WORK REQUIRED: Reproduce only the lines of the material below that start at the line containing "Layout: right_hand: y" and stop at the line containing "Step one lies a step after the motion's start". Keep both end lines.

DATA RECORDS:

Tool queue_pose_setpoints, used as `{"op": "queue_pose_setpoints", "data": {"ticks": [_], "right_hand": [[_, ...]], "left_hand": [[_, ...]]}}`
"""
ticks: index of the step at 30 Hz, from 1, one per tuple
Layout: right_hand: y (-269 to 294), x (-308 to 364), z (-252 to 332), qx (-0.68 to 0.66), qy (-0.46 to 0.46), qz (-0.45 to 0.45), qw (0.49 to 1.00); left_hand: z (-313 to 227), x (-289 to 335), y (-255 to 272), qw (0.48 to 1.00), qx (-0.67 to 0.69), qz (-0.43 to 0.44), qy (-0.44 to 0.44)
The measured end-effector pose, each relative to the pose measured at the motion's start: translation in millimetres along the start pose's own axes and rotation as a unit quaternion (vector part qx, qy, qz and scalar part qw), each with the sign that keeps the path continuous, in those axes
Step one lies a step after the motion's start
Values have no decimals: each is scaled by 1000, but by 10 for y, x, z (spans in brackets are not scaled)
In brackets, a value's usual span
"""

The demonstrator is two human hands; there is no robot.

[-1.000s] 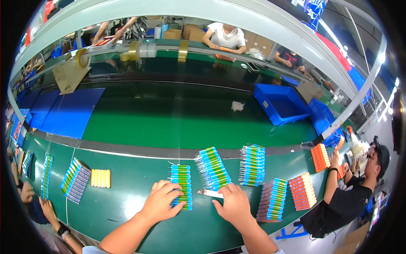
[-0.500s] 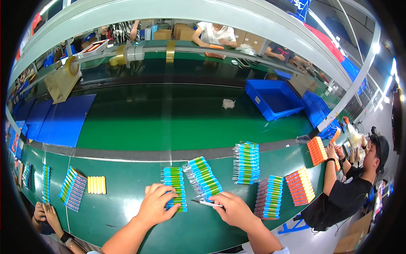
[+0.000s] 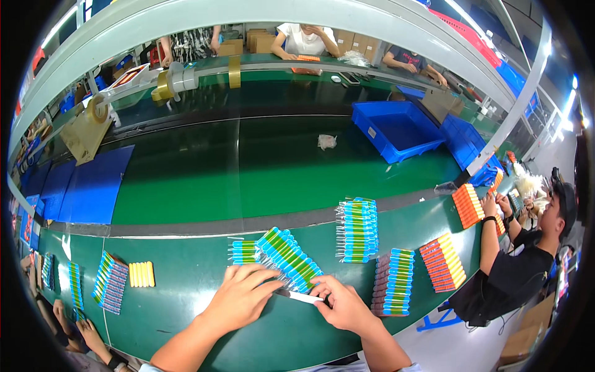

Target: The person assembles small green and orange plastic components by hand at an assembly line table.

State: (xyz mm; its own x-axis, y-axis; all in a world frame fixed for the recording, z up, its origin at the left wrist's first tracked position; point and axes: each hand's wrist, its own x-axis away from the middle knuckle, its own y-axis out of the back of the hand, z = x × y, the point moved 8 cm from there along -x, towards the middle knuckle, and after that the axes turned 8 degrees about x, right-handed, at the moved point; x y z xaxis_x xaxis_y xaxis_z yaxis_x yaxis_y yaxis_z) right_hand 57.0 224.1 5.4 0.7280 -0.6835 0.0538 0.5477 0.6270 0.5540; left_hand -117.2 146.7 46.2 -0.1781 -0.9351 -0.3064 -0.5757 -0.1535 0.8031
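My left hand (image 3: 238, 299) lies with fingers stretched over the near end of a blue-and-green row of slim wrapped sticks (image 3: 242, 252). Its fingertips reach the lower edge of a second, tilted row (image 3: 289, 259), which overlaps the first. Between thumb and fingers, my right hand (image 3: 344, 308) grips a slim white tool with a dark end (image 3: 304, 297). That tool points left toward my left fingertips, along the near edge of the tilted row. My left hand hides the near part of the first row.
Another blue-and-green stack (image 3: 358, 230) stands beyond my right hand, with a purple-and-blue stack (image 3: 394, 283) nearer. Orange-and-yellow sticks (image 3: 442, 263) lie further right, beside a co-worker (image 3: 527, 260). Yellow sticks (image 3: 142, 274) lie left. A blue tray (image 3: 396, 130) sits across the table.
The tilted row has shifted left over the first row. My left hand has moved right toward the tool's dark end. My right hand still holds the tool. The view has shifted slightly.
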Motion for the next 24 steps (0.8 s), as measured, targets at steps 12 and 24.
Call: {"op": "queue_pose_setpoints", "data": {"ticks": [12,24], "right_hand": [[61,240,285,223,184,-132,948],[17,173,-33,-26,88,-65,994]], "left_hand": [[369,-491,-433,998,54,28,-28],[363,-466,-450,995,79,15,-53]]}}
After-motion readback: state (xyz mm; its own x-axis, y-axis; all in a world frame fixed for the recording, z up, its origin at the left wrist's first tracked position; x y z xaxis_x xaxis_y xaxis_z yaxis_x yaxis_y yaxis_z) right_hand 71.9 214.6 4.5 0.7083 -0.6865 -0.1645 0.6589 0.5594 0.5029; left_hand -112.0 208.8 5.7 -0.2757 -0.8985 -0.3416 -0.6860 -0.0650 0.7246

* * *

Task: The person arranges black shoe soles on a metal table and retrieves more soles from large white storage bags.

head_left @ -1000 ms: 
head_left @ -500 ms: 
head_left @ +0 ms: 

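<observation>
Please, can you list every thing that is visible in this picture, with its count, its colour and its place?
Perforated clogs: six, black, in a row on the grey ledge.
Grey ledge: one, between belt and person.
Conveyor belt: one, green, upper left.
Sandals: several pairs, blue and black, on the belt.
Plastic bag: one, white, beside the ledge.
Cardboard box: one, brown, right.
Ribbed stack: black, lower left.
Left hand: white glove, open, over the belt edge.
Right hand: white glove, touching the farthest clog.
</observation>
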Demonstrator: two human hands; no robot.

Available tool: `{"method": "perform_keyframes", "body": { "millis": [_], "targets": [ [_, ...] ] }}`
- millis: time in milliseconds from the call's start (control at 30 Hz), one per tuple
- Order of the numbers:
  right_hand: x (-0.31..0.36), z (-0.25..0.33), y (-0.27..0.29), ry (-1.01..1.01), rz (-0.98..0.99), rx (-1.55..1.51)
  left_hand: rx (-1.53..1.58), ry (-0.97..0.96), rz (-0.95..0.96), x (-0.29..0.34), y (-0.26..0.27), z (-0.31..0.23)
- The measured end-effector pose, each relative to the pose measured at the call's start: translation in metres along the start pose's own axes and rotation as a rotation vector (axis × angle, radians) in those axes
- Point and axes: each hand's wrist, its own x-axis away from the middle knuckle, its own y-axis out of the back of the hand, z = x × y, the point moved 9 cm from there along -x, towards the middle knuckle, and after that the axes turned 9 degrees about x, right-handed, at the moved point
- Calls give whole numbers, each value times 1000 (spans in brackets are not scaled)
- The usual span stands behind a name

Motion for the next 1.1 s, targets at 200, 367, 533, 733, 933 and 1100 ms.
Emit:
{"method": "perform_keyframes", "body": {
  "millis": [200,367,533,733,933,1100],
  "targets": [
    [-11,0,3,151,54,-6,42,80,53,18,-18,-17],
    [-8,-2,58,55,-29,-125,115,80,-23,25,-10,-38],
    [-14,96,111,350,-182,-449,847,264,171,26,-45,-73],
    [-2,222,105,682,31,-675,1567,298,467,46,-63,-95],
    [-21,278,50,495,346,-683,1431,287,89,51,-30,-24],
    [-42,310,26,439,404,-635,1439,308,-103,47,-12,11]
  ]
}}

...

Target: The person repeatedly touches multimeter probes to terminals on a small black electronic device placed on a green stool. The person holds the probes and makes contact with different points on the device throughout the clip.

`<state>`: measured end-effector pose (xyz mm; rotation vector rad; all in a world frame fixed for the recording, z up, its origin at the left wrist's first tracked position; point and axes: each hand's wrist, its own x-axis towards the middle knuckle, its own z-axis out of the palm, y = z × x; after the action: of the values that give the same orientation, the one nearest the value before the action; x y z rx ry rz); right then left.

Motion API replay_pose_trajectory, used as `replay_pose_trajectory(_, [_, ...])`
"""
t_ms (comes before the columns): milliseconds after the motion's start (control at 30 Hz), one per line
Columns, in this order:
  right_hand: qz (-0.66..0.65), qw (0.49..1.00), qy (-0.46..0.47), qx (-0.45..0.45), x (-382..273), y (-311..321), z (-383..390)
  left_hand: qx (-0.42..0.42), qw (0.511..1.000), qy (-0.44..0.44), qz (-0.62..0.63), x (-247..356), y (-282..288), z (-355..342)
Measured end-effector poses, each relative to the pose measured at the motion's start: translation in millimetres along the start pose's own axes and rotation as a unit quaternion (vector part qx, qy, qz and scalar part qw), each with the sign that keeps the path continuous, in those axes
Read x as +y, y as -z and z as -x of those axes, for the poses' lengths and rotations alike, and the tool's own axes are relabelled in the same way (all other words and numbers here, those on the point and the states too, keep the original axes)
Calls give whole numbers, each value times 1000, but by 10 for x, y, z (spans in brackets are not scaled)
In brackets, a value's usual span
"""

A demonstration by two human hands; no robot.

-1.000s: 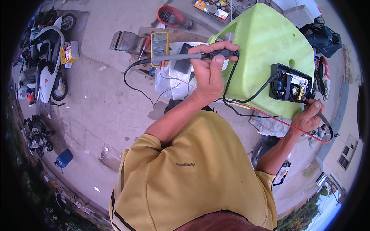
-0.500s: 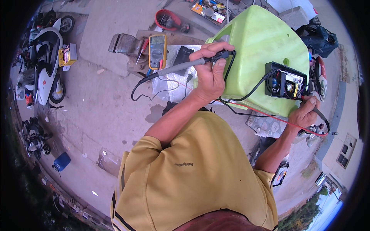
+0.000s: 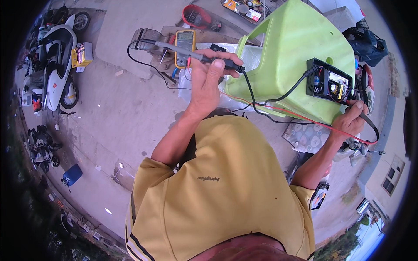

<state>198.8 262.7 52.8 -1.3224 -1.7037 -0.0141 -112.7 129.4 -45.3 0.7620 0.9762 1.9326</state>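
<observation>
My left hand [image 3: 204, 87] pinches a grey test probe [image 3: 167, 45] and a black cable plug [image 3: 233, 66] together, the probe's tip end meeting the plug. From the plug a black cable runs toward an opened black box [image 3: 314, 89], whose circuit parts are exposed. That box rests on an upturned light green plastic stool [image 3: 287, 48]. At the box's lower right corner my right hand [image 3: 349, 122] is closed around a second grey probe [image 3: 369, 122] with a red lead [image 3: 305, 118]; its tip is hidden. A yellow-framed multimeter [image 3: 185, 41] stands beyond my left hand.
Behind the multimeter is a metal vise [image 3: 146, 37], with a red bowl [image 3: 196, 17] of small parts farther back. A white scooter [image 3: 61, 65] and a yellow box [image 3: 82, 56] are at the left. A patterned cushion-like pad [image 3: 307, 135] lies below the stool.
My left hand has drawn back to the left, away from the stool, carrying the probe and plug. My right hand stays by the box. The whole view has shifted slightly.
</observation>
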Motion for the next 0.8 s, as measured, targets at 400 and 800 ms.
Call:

RESPONSE BELOW:
Layout: right_hand: y (-269 to 294), x (-308 to 364), z (-252 to 332), qx (-0.68 to 0.66), qy (-0.46 to 0.46), qz (-0.45 to 0.45), qw (0.49 to 1.00); left_hand: z (-313 to 227), x (-289 to 335), y (-255 to 272), qw (0.48 to 1.00), qx (-0.67 to 0.69), qz (-0.43 to 0.44), qy (-0.44 to 0.44)
The measured end-effector pose, each relative to the pose measured at the motion's start: translation in millimetres along the start pose's own axes and rotation as a unit quaternion (vector part qx, qy, qz and scalar part qw), each with the sign that keeps the path continuous, in those axes
Step one lies a step after the motion's start

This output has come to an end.